Want more efficiency? Hire a lazy person.

If you want more efficiency in your team, just hire a lazy person (or a smart koala).

According to the Australian Koala Foundation, a koala usually sleeps between 18 to 22 hours a day to conserve energy for essential stuff like digestion.

How does this apply to workplaces? If you look around, you’ll likely see the “creatures of habit” assiduously doing the same inefficient and non-essential thing over and over again.

The formula: control + predictability + certainty shapes how people go about their day. It’s a self-perpetuating existence reinforcing a familiar and facile status quo.
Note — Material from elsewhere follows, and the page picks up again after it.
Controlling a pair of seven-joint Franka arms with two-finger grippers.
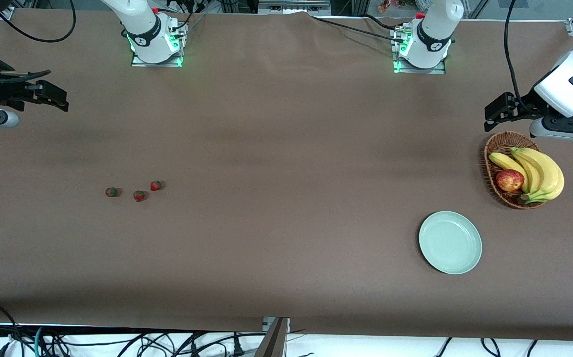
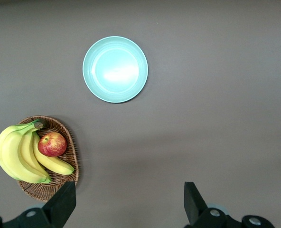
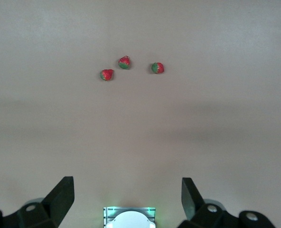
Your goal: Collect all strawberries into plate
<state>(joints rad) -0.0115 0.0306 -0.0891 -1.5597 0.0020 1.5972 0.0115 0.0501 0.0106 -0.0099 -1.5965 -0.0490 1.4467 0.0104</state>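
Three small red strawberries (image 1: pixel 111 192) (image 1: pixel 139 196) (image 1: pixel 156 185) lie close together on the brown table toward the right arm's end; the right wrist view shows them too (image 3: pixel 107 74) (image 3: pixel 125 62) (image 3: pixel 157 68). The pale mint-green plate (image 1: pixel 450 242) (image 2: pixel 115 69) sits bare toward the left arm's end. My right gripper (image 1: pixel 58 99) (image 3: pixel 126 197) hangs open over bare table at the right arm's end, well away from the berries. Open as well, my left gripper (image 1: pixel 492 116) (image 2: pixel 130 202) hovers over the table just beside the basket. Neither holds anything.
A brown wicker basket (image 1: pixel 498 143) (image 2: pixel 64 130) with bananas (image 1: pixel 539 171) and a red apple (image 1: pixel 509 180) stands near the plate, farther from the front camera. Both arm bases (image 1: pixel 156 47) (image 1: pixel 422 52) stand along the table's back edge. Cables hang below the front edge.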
The first rule of any technology used in a business is that automation applied to an efficient operation will magnify the efficiency. The second is that automation applied to an inefficient operation will magnify the inefficiency. Bill Gates

So, what is needed to change the formula?


Lazy folks act on self-interest via an aversion mindset. They are disinclined to overly exert themselves in fruitless pursuits: excessive data entry, mindless meetings and frivolous requests. They just can't be bothered with things that waste their time or are pointless.

“If there's an easier, more efficient way to do something, trust a lazy person to find it.” Marty Rubin

These indolents are motivated by work-life balance, and a sense of achievement. They change things up, they create things that weren't there and they push back for the right reasons.

"Let's get the boring stuff finished by noon so we can dive into something meaningful in the afternoon" she cried!

So, how often are your team members heading into another mind-numbing meeting to waste an hour of their life?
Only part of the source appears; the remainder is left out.